◆ What you will do: All pictures are to be dropped, and everything else in the data duplicated exactly.

◆ Material provided:

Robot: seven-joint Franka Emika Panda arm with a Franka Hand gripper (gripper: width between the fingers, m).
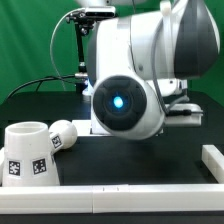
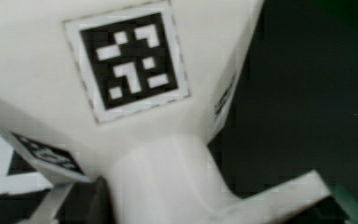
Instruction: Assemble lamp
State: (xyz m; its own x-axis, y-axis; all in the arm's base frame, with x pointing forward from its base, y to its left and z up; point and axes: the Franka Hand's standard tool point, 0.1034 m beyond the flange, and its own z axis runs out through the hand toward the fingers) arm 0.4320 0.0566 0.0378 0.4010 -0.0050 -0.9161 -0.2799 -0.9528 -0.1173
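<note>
Shade: matte white truncated-cone plastic shade (image 1: 28, 155), lower left of the exterior view, upright on the black worktop (image 1: 140, 150), 2 square tags showing.
Bulb: round-headed white plastic bulb (image 1: 63, 134), lying just right of the shade.
Arm: large glossy white robot arm (image 1: 130, 90), filling the centre, blue light on its joint.
Tagged piece: white plastic piece with 1 large black-and-white tag (image 2: 149, 60), filling the wrist view; which lamp part, cannot tell.
Pincer: hidden behind the arm; spread or pressed together, cannot tell.
</note>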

◆ Result:
Robot: seven-joint Franka Emika Panda arm with a Franka Hand gripper (gripper: width between the fingers, m).
Instruction: Assemble lamp
State: (xyz m; its own x-axis, y-axis; all in the arm's base frame, with x pointing forward from its base, y to its left and z up; point and axes: the Franka Hand's standard tool point, 0.1034 m beyond the flange, and its own z axis runs out through the hand toward the fingers) arm 0.4320 0.0566 0.0378 0.4010 -0.0050 -0.9161 -0.2799 -0.9528 -0.1173
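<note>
Shade: matte white truncated-cone plastic shade (image 1: 28, 155), lower left of the exterior view, upright on the black worktop (image 1: 140, 150), 2 square tags showing.
Bulb: round-headed white plastic bulb (image 1: 63, 134), lying just right of the shade.
Arm: large glossy white robot arm (image 1: 130, 90), filling the centre, blue light on its joint.
Tagged piece: white plastic piece with 1 large black-and-white tag (image 2: 149, 60), filling the wrist view; which lamp part, cannot tell.
Pincer: hidden behind the arm; spread or pressed together, cannot tell.
</note>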

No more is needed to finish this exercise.